* [Instructions to follow] Report how many lines of the following entries include the string "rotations"; respond with the number alone.
__________________________________________________
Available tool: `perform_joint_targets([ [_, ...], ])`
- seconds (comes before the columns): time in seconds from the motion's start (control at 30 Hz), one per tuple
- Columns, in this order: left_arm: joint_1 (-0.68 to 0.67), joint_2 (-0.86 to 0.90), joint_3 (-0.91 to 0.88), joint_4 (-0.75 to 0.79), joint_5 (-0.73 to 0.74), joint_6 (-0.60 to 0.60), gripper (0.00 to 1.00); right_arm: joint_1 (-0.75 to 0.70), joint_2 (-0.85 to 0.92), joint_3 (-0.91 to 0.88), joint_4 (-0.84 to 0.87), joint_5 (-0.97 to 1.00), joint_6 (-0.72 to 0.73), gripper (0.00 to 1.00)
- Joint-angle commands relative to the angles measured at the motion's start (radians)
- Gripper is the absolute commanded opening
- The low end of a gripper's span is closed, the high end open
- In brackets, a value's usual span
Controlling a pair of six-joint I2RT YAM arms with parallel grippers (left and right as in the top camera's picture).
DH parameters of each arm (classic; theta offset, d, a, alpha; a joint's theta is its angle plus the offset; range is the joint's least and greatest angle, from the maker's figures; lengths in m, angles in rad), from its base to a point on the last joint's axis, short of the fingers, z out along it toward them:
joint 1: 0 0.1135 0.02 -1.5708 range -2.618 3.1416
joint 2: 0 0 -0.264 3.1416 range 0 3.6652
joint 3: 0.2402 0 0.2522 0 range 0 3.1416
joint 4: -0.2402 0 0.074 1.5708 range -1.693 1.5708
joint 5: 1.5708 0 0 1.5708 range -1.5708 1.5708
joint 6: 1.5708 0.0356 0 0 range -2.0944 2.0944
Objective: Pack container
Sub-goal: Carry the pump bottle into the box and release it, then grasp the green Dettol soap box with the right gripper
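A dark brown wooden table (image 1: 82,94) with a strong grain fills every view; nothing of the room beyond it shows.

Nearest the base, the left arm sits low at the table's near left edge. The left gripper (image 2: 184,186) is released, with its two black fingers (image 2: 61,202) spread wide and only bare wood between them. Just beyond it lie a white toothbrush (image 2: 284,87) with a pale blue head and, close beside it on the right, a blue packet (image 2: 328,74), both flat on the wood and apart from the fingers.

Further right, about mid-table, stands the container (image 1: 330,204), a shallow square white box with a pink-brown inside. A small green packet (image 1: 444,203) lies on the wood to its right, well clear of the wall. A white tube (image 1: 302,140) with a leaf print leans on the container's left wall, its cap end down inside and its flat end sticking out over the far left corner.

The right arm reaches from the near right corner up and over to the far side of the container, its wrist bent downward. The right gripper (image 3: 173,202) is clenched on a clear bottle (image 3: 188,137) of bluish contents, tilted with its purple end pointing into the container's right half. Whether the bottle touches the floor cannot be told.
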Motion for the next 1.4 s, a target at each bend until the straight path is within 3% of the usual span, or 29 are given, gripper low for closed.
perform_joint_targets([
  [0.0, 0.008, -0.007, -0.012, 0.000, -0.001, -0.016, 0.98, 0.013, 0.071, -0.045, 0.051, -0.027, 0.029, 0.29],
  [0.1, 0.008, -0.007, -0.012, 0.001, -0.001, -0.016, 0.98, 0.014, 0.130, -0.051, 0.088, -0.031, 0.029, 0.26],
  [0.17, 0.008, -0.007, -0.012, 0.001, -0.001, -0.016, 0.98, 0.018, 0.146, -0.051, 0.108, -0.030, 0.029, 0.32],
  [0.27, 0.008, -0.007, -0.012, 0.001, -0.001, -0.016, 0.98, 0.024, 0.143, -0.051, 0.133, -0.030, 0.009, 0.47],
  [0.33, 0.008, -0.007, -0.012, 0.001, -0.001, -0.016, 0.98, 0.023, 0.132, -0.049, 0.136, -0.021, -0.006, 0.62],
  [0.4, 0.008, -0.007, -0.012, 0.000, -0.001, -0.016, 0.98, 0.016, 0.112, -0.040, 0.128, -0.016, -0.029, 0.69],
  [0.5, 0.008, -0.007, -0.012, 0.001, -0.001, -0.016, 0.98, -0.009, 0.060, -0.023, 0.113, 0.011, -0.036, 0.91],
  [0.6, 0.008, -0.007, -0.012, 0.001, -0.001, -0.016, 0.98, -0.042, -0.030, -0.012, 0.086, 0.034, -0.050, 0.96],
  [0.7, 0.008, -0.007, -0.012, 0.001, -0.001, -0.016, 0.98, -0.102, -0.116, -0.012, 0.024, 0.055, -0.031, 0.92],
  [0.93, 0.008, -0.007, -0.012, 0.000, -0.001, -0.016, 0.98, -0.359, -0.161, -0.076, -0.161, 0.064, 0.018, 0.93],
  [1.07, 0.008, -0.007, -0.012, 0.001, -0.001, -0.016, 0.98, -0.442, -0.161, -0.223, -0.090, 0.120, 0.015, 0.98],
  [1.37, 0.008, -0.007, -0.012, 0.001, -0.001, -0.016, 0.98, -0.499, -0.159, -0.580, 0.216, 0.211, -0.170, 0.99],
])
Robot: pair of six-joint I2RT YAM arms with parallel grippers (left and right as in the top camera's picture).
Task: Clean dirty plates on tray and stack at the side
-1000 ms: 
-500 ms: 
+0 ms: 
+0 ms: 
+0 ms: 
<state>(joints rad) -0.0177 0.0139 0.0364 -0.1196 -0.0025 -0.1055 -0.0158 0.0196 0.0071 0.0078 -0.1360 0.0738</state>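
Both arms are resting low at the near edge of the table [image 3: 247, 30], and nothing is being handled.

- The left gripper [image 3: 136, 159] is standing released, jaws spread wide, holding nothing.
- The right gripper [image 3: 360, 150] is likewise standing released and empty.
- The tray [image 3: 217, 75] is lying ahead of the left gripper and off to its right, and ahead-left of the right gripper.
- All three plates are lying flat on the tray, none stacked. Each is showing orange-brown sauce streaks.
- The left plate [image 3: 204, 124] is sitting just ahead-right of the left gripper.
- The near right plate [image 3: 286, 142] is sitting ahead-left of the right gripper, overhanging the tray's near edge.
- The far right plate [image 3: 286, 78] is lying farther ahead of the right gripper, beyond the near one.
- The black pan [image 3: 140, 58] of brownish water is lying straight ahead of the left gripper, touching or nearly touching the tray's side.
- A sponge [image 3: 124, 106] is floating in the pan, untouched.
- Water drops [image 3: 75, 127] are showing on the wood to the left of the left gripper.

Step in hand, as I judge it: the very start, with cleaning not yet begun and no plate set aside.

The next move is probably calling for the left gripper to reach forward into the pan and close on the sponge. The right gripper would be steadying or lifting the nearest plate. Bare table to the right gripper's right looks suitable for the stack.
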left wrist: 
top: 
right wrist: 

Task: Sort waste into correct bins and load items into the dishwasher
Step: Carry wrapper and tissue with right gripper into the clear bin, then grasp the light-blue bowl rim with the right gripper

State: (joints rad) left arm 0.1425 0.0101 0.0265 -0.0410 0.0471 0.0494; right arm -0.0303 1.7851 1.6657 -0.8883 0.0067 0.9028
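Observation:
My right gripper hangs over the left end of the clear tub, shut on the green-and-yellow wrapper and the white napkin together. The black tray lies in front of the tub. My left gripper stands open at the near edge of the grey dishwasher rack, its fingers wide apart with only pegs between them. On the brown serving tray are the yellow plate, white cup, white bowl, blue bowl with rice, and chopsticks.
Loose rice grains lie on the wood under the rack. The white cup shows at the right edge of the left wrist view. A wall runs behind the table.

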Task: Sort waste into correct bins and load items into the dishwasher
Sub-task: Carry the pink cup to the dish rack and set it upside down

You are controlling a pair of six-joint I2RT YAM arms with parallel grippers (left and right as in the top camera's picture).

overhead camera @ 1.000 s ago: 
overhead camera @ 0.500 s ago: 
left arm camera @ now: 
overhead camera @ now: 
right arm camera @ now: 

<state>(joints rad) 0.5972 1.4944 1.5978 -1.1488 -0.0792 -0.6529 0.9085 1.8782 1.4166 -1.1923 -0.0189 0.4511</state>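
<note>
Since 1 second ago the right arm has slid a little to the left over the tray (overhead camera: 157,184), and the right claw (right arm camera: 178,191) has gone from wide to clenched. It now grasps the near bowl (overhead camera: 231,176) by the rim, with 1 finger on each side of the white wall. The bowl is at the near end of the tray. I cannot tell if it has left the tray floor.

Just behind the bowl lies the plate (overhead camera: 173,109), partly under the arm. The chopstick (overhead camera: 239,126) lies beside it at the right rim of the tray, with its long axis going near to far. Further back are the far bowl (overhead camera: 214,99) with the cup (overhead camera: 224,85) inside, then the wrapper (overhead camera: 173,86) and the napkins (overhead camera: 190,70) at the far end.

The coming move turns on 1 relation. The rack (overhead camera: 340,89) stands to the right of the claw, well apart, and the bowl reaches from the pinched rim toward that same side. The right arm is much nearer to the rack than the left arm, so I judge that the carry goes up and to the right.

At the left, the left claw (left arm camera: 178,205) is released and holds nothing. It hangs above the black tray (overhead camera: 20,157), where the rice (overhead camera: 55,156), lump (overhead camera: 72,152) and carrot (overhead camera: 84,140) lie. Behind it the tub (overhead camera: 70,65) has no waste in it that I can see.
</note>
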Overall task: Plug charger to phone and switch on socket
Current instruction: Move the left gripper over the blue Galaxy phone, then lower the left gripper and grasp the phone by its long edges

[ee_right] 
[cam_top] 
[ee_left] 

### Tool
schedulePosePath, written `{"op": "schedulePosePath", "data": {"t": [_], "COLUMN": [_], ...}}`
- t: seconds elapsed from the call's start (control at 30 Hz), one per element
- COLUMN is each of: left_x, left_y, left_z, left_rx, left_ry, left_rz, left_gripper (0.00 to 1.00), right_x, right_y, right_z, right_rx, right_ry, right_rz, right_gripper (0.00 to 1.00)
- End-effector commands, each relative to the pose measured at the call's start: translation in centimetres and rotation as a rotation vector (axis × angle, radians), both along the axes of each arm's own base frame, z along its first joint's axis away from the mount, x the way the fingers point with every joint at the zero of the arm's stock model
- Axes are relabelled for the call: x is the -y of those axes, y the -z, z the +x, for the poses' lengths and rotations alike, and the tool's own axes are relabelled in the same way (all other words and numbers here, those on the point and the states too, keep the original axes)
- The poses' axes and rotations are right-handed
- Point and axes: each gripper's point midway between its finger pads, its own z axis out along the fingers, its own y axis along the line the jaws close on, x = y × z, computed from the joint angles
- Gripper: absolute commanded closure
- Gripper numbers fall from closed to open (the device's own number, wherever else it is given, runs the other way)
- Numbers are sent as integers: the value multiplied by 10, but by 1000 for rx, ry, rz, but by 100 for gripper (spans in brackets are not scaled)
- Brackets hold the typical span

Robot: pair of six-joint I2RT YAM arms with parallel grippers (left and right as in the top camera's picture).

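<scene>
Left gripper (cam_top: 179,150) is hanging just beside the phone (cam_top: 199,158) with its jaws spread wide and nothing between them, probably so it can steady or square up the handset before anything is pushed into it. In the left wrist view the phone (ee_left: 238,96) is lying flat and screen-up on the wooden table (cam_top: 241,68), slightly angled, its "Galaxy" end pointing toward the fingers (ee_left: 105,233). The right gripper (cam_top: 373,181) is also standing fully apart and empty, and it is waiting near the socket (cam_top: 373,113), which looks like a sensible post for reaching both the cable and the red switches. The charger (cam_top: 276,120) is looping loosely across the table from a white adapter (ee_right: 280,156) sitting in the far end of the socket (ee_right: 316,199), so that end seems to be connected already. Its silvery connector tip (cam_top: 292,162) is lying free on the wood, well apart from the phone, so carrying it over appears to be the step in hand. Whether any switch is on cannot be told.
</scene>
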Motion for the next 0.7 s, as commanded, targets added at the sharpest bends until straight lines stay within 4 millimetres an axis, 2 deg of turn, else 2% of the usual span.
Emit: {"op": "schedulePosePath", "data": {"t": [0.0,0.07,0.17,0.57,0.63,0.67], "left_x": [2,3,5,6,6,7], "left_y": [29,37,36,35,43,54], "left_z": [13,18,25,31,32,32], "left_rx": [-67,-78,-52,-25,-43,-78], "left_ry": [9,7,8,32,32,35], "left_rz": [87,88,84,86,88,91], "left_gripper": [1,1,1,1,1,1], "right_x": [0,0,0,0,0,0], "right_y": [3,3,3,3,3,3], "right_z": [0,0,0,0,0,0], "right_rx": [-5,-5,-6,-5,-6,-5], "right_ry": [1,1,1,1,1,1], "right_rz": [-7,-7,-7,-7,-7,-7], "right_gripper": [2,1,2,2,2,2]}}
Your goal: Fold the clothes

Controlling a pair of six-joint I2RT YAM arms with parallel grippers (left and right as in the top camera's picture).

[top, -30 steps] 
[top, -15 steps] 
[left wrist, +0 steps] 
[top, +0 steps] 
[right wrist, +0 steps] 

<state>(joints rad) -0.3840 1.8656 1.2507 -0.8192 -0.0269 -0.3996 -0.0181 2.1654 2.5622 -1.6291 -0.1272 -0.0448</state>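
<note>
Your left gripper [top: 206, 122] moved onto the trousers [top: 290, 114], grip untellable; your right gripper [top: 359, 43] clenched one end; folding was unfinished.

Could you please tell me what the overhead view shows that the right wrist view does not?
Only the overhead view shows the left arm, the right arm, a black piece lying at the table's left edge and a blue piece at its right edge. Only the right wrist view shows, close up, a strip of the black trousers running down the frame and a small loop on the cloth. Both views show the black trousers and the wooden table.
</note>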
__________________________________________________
* [The completed task] 2